• Work to complete
Check each line of the listing below for the string "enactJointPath", and give only how many lines hold it.

***

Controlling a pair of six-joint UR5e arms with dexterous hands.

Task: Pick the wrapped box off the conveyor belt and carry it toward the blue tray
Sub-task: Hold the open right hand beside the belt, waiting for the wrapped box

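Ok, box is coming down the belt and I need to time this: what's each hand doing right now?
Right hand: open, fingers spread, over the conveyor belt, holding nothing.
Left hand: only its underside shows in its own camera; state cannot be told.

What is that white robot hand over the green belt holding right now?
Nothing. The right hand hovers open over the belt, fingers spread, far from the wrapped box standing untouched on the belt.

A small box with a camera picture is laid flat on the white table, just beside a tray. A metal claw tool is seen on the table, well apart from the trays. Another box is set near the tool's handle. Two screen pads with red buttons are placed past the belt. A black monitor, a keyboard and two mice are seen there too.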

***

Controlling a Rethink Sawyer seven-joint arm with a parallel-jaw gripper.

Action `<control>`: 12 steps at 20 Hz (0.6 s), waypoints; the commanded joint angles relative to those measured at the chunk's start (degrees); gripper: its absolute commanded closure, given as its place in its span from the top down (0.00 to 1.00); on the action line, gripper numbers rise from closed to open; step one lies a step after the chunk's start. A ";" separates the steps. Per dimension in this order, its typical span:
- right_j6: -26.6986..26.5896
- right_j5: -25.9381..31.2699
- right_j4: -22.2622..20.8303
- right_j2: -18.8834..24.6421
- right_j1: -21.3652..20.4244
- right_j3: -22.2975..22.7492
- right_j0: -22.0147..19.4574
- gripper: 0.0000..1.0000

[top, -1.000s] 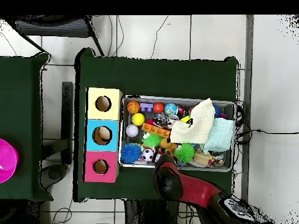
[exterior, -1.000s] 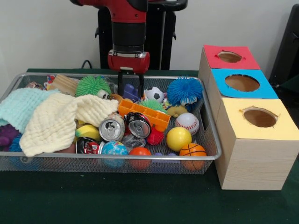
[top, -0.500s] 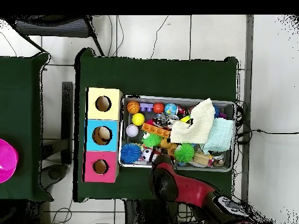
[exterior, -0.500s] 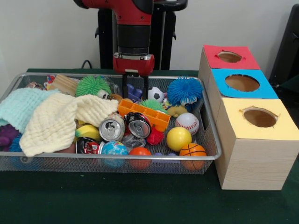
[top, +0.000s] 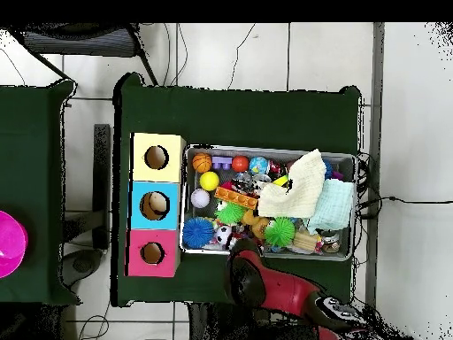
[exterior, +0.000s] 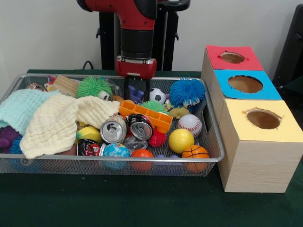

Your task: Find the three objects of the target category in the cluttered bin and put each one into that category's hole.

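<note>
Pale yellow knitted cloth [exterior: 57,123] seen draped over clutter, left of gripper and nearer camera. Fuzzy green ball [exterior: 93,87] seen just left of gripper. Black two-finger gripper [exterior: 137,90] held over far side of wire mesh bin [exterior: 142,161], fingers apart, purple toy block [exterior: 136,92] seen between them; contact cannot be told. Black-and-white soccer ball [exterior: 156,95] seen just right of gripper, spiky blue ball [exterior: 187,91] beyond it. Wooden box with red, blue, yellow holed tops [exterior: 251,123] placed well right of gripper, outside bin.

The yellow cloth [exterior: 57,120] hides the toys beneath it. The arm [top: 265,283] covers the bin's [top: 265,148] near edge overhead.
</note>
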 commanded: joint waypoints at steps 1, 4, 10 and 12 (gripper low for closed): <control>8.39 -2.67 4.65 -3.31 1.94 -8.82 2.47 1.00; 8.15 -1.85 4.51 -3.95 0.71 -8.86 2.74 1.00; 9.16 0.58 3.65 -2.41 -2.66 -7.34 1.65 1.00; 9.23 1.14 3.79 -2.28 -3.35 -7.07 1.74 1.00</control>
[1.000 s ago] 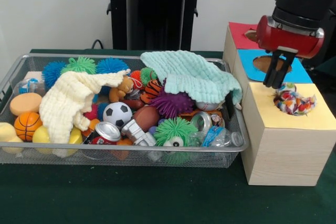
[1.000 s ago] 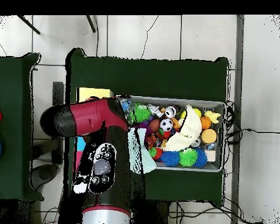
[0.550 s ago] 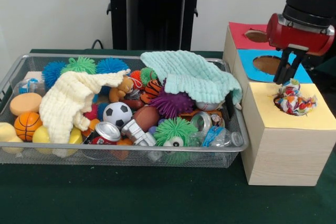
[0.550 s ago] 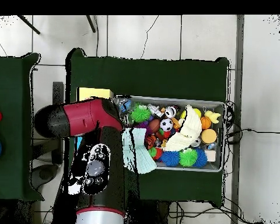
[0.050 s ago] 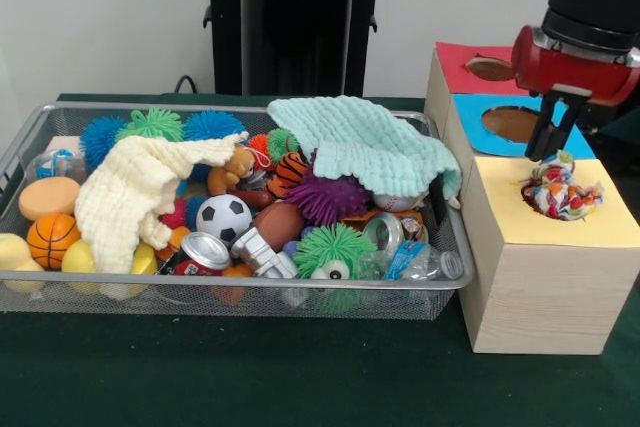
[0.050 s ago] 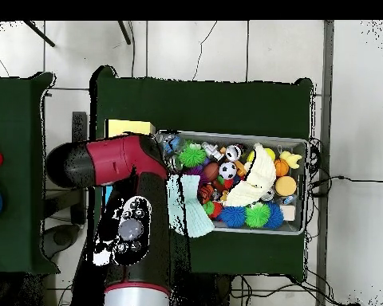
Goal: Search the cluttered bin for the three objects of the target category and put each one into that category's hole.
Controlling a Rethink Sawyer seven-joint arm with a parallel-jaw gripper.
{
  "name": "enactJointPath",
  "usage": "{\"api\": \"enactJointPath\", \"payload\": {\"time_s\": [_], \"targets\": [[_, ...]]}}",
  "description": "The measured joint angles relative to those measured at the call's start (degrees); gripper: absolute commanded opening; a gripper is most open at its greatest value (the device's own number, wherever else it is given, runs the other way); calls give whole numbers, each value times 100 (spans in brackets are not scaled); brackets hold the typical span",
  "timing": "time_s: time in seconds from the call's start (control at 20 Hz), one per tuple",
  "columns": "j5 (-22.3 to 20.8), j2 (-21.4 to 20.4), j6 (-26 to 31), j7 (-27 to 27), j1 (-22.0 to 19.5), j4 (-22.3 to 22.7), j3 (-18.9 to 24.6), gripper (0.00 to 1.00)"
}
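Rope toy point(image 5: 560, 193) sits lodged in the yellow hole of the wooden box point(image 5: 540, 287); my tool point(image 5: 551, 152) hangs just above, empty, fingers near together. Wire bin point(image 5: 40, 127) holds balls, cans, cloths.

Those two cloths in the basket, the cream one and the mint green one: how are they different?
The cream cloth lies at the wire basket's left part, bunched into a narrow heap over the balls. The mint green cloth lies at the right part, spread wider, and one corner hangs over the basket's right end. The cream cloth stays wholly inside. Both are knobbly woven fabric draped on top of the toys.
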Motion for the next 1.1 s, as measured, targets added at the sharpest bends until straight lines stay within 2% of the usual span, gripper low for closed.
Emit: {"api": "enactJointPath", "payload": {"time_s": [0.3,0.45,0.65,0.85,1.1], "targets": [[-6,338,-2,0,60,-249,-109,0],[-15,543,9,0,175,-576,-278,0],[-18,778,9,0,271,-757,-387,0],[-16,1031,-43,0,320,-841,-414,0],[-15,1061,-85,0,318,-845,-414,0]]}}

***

• Answer to the exercise
3